CUBLAS matrix-vector multiplication

I’m trying to optimise a simple matrix-vector multiplication… nothing fancy here, but I can’t quite work out CUBLAS. I found the following code in an old thread here but I’m not getting the setup of A B and C correct.

#include <thrust/host_vector.h>

#include <thrust/device_vector.h>

#include <cublas.h>

#define hA 10

#define wA 10

#define hB 1

#define wB 10

int main(void)

{

	float *devPtrA , *devPtrB , *devPtrC;

	cublasInit(); // initilization of CUDA application

	cublasAlloc( hA*wA, sizeof(float), (void**) &devPtrA);

	cublasAlloc( wA*wB, sizeof(float), (void**) &devPtrB);

	cublasAlloc( hA*wB, sizeof(float), (void**) &devPtrC);

	// transfer host data to device

	cublasSetMatrix( hA, wA, sizeof(float), A, hA, devPtrA, hA);

	cublasSetMatrix( wA, wB, sizeof(float), B, wA, devPtrB, wA);

	// compute C = A*B in device

	float alpha = 1.0;

	float beta  = 0.0;

	cublasDgemm('N', 'N', hA, wB, wA, alpha, devPtrA, hA, 

		devPtrB, wA, beta, devPtrC, hA);

	cublasGetMatrix(hA, wB, sizeof(float), devPtrC, hA, C, hA);	

	cublasShutdown();

}

Can someone either point out how to set this up properly, or show me an example of simple matrix vector multiplication thats optimised well.

DGEMM is the BLAS level 3 matrix-matrix product in double precision. You want SGEMV for the equivalent BLAS level 2 single precision matrix-vector product.

I suggest you look at the definintions of hb and wb. In addition, if you want to really do matrix-vector, why not use the sgemv routine?

MMB

Ok still stuck… I don’t quite get the CUBLAS documentation… what Do call cublasSegmv with???

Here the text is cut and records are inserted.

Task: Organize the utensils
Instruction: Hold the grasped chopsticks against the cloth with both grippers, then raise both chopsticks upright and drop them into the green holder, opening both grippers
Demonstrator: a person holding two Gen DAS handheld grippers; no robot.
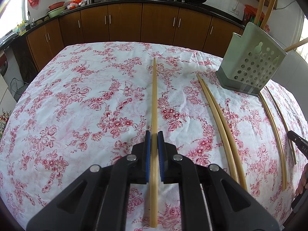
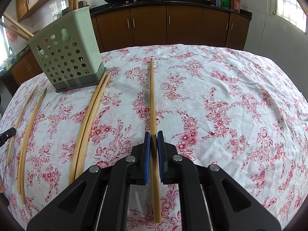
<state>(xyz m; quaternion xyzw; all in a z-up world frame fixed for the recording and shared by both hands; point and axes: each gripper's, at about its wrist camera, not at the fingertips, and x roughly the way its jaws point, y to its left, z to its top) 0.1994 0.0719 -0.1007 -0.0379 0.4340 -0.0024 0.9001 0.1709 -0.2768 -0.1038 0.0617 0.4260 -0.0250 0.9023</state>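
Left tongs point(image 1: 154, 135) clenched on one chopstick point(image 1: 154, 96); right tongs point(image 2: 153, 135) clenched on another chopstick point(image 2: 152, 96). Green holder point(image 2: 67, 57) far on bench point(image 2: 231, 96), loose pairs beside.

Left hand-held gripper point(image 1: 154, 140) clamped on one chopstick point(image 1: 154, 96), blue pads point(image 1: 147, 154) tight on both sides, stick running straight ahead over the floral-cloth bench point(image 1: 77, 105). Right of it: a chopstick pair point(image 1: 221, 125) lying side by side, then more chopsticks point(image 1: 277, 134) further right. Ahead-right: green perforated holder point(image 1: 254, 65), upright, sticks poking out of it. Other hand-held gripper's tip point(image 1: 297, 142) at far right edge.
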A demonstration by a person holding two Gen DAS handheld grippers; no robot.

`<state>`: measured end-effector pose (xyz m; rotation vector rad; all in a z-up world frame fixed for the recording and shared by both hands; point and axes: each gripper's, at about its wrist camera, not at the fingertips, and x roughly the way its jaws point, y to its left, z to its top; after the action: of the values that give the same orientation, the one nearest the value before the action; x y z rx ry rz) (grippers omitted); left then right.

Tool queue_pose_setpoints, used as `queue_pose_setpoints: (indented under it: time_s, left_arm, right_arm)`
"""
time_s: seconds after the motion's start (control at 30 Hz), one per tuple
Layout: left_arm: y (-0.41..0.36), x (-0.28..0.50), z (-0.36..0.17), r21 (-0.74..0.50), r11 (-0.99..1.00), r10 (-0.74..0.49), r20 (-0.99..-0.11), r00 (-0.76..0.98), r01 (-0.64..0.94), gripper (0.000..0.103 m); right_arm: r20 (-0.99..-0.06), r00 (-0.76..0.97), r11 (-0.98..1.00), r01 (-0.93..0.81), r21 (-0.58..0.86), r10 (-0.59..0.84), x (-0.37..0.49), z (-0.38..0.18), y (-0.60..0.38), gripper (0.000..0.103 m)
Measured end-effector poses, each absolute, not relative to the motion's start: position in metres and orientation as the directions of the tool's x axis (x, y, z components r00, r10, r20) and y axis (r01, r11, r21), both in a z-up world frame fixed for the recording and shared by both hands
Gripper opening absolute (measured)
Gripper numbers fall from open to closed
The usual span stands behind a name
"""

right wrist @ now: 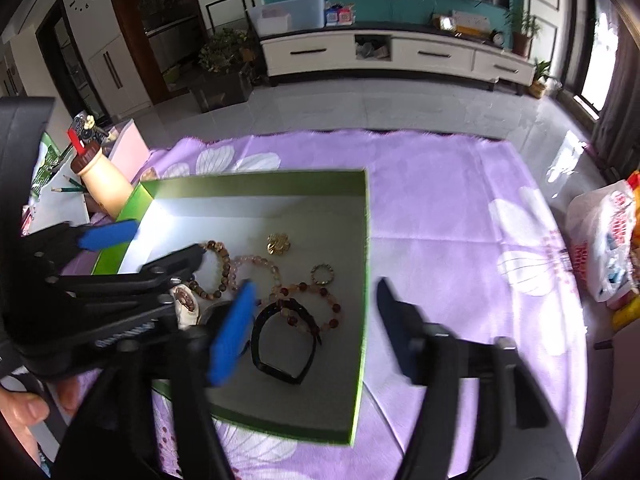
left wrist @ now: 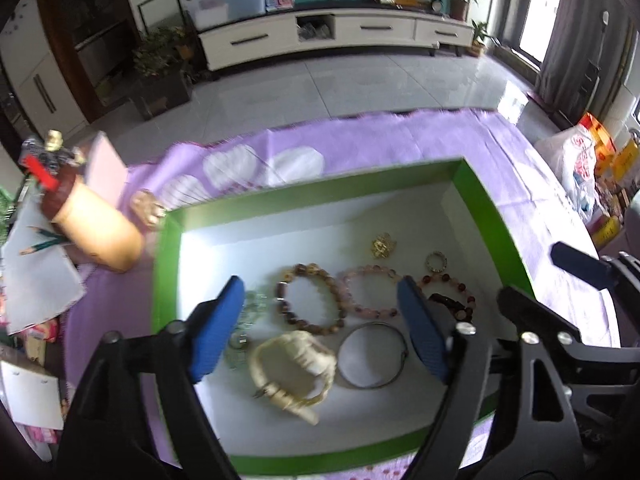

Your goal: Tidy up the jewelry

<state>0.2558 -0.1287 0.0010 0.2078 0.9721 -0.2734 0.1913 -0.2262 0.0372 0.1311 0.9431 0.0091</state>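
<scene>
A green-walled box (left wrist: 320,190) with a white floor lies on the purple cloth and holds the jewelry: a brown bead bracelet (left wrist: 310,298), a pink bead bracelet (left wrist: 370,292), a red bead bracelet (left wrist: 448,292), a cream watch (left wrist: 292,368), a thin metal bangle (left wrist: 372,354), a gold brooch (left wrist: 383,245), a small ring (left wrist: 436,261) and clear glass beads (left wrist: 244,320). A black band (right wrist: 284,340) shows in the right wrist view. My left gripper (left wrist: 320,320) is open and empty above the box floor. My right gripper (right wrist: 312,328) is open and empty over the box's right wall (right wrist: 365,272).
A tan bottle with a brown cap (left wrist: 96,224) stands left of the box, beside pencils (left wrist: 44,240), papers and a small gold trinket (left wrist: 148,208). A plastic bag (right wrist: 604,240) sits off the table's right edge. Purple flowered cloth (right wrist: 460,240) lies right of the box.
</scene>
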Motion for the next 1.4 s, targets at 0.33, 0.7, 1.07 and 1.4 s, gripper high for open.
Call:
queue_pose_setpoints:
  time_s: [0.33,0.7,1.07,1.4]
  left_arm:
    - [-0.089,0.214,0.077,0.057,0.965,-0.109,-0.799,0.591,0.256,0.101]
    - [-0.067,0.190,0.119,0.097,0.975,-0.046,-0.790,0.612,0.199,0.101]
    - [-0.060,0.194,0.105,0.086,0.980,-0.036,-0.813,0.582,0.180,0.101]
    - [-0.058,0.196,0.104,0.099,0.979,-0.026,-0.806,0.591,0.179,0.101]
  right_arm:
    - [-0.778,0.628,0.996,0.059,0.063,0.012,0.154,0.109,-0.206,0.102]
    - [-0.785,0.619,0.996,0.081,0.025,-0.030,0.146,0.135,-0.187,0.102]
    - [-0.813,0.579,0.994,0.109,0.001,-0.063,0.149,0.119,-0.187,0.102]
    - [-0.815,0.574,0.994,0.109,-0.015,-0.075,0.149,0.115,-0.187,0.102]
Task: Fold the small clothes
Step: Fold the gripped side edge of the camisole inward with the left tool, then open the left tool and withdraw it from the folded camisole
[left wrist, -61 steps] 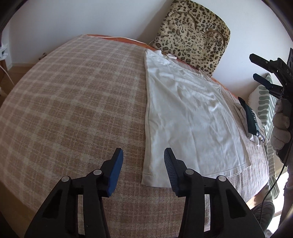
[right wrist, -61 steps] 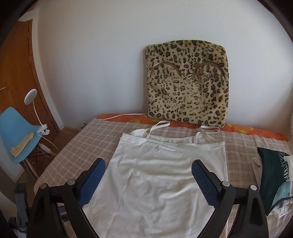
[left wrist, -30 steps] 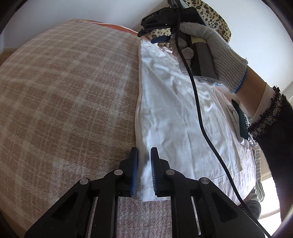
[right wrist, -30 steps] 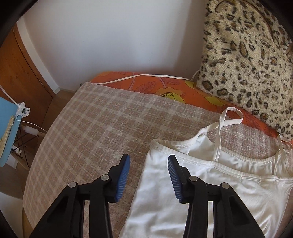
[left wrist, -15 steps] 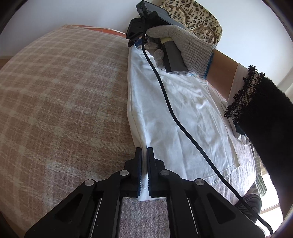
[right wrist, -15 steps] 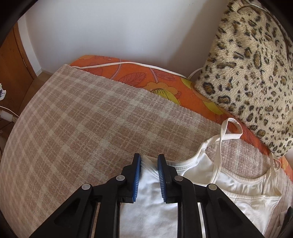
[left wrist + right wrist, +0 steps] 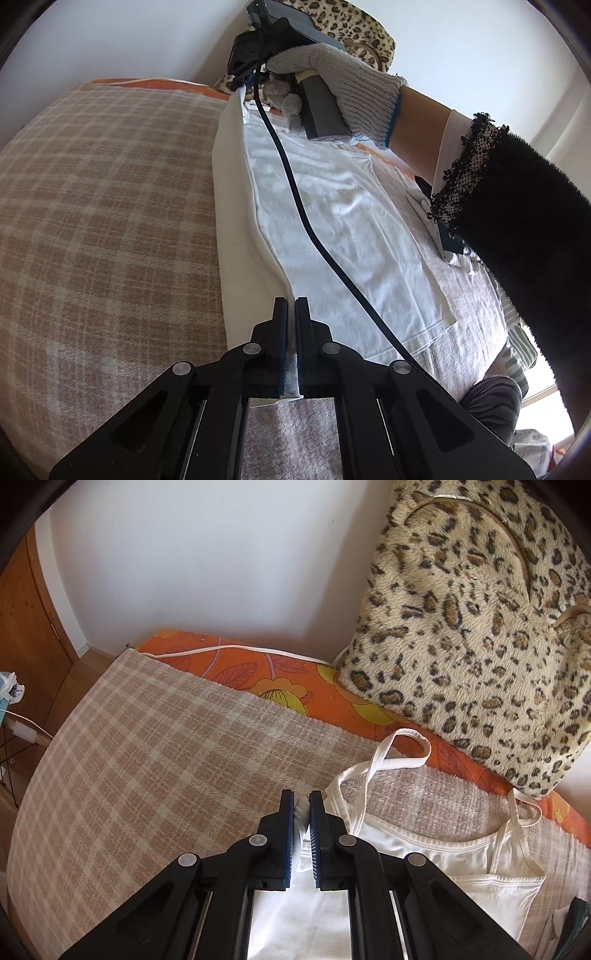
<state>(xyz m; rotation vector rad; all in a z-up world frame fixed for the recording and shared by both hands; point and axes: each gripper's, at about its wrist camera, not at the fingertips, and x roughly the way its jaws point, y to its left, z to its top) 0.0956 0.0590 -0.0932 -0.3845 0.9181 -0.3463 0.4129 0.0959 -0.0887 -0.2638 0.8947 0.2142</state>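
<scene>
A white camisole top [image 7: 343, 225] with thin straps lies flat on a beige plaid blanket [image 7: 110, 206]. My left gripper [image 7: 290, 314] is shut on the top's left edge near the hem and holds it raised off the blanket. My right gripper [image 7: 303, 812] is shut on the same left edge at the strap end, beside the strap loop [image 7: 391, 757]. In the left wrist view the right gripper [image 7: 246, 75] shows far off, held by a gloved hand [image 7: 340, 88]. The top's left side [image 7: 236, 206] stands up as a long fold between the two grippers.
A leopard-print cushion [image 7: 480, 609] leans on the white wall behind an orange floral sheet [image 7: 280, 679]. A dark teal folded garment [image 7: 448, 240] lies on the blanket right of the top. A black cable [image 7: 314, 229] hangs across the top. A wooden door [image 7: 26, 627] stands at left.
Both grippers have closed fully on the top's left edge and lifted it. The edge now stands up off the blanket in a long fold.
</scene>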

current code looks like this…

#include <stdio.h>

#include <cublas.h>

#define M 10

#define N 10

#define IDX2C(i,j,ld) (((j)*(ld))+(i))

int main(void)

{

	int i,j;

	float *devPtrA , *devPtrB , *devPtrC;

	float *a, *b; 

	a = (float *)malloc (M * N * sizeof (*a));

	b = (float *)malloc (N * sizeof (*b));

	for (j = 0; j < N; j++) {

			b[j] = j;

			for (i = 0; i < M; i++) {

					a[IDX2C(i,j,M)] = i * M + j + 1;

			}

	}

		

	for (j = 0; j < N; j++) {

			for (i = 0; i < M; i++) {

					printf ("%7.0f", a[IDX2C(i,j,M)]);

			}

			printf ("\n");

	}

	printf ("\n");

		

	cublasInit(); // initilization of CUDA application

	cublasAlloc( M*N, sizeof(float), (void**) &devPtrA);	//matrix A

	cublasAlloc( N, sizeof(float), (void**) &devPtrB);		//vector B

	cublasAlloc( N, sizeof(float), (void**) &devPtrC);		//vector C

	// transfer host data to device

	cublasSetMatrix( M, N, sizeof(float), a, N, devPtrA, N);

	cublasSetVector( N, sizeof(float), b, N, devPtrB, N);

	

	// compute C = A*B in device

	float alpha = 1.0;

	float beta  = 0.0;

//	cublasSgemv('N', M, N, alpha, devPtrA, alpha, devPtrB, M, devPtrC);

		

	cublasGetVector (N, sizeof(float), devPtrC, N, b, N);

	cublasShutdown(); 

}

It is exactly the same call as a standard netlib BLAS sgemv (or page 67 of the CUBLAS pdf in the toolkit). You are missing the pitch of the matrix (lda) and the spacing of the two vectors (incx and incy):

void

cublasSgemv (char trans, int m, int n, float alpha,

			 const float *A, int lda, const float *x,

			 int incx, float beta, float *y, int incy)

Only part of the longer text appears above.